Patent registration
Patent rights were one of the first forms of intellectual property recognized by modern legal systems. Today, registered inventions permeate all aspects of life, from electric lighting (the patents of Edison and Swan) to the iPhone (the patents owned by Apple).
By registering an invention, the patent holder gains exclusive rights to it; meaning they can prevent anyone from using, making, or selling the invention without permission. Patent protection lasts for a limited time, generally 20 years. In exchange, the patent holder must disclose the full details of the invention in the published patent documents. Once the protection period ends, the invention is no longer patented, meaning anyone is free to make, sell, or use it.
Thus, the patent system benefits everyone:
Companies and inventors can maximize the profit from their inventions during the patent protection period.
It rewards their efforts, thereby encouraging further innovation, which ultimately benefits consumers and the public.
The disclosure of inventions contributes to the public body of knowledge, enabling and inspiring further research and invention.

What can be patented?
An invention can be defined as a product or process that offers a new way of doing something or provides a new technical solution to a problem. To qualify for patent protection, an invention must have practical applicability and must offer something new that is not part of the existing body of knowledge in the relevant technical field (what lawyers refer to as “prior art”). However, the requirements of utility and novelty are not sufficient on their own. The invention must also involve an inventive step—something non-obvious that could not be deduced by a person of ordinary skill in the relevant technical field.
Additionally, the invention must not fall under non-patentable subject matter. For example, under the patent laws of many countries, scientific theories, mathematical methods, plant or animal varieties, discoveries of natural materials, business methods, and medical treatment methods (as opposed to medical products) are generally not eligible for patent protection.

Obtaining a patent right
Like many intellectual property rights, patent rights are territorial; protection is granted within a country under its national laws.
Different countries have different regulations, but in general, to obtain protection, an inventor or company must submit an application to the patent office that clearly and sufficiently describes the invention, enabling someone with average knowledge in the relevant technical field to use or reproduce it. Such descriptions typically include drawings or diagrams.
The application is then examined by the patent office to determine whether it qualifies for protection.

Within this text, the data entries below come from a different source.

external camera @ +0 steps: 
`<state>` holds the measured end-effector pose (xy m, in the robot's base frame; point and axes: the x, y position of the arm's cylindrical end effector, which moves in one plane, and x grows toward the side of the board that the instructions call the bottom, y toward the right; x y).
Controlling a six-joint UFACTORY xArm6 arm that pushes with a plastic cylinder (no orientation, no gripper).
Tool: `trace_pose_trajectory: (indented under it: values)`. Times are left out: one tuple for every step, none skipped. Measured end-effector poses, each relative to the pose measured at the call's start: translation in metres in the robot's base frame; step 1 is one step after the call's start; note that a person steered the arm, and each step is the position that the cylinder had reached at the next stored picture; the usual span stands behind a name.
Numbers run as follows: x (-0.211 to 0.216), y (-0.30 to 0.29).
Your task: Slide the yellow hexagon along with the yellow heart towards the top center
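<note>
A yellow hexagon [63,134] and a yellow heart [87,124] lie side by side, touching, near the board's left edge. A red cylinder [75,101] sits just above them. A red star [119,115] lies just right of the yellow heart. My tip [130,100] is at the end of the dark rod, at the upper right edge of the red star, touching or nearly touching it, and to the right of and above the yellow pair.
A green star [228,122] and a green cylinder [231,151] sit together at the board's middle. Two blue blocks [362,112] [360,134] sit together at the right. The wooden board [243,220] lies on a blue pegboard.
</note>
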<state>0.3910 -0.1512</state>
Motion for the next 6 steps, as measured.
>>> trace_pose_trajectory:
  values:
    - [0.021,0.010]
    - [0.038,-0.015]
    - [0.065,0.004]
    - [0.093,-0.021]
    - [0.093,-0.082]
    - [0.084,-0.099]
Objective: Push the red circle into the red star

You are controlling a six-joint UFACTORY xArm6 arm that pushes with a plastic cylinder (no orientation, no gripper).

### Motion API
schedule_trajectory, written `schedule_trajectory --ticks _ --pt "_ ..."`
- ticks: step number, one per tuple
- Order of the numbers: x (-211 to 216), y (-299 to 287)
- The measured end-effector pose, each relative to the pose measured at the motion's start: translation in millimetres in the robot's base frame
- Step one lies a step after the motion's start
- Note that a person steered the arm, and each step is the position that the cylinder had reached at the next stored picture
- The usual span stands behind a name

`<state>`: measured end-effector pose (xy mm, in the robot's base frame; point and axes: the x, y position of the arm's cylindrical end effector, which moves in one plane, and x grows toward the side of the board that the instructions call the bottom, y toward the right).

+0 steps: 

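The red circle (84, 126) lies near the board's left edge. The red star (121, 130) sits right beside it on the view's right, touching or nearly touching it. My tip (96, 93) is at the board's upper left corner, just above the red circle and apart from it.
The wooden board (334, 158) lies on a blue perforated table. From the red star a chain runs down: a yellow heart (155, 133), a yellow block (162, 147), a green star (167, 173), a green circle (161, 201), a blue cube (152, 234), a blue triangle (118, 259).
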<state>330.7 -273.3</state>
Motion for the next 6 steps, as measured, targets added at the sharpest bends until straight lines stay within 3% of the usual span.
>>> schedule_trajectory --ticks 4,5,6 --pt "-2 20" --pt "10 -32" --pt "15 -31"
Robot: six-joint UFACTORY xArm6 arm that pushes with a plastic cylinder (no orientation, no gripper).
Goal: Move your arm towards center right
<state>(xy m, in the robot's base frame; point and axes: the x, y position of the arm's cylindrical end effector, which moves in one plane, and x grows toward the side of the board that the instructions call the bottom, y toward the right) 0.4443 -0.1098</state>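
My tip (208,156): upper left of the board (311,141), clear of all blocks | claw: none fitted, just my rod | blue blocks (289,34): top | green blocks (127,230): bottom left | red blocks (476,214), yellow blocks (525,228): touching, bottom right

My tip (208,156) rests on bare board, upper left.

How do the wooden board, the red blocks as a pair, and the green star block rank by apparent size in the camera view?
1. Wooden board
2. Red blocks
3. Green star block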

Patent Rights and Their Enforcement
Patent holders have the exclusive right to commercially make, sell, distribute, import, and use their patented inventions within the territory covered by the patent during the protection period. They may choose to manufacture, sell, or use the invention themselves, allow someone else to make or use it for a fee (known as licensing), or even sell the patent right directly to another party—who then becomes the new patent holder. Or, they may decide not to use the patented invention themselves but simply prevent their competitors from using it during the patent term.
If someone else uses the patented invention without the owner’s permission, the patent holder can seek enforcement by filing a patent infringement lawsuit in the relevant national court. Courts usually have the authority to stop the infringing activities and may also award financial compensation to the patent owner for unauthorized use of the invention.
However, a patent can also be challenged in court, and if found to be invalid (for example, because the court determines it is not sufficiently novel), it may be revoked, and the owner loses protection in that territory.

National, Regional, International Protection of Inventions
Inventors and companies must decide which regions they want to protect their patent rights in. Each patent office typically charges fees for filing and processing applications. In addition, there are periodic maintenance fees that must be paid to keep the patent in force after it is granted.
The cost of dealing with different national legal systems can be high, as laws and procedures can vary widely, and applicants usually need to pay for representation by a licensed patent agent or attorney in each country.
Several groups of countries have developed regional patent systems to help reduce these costs; for example, the African Regional Intellectual Property Organization (ARIPO). In most of these systems, the applicant can request protection for an invention in one or more countries in the group, and then each country decides whether to grant patent protection within its own borders.
The WIPO PCT system is also an international system that allows applicants to seek protection in any number of signatory countries through a single application filed under the Patent Cooperation Treaty (PCT).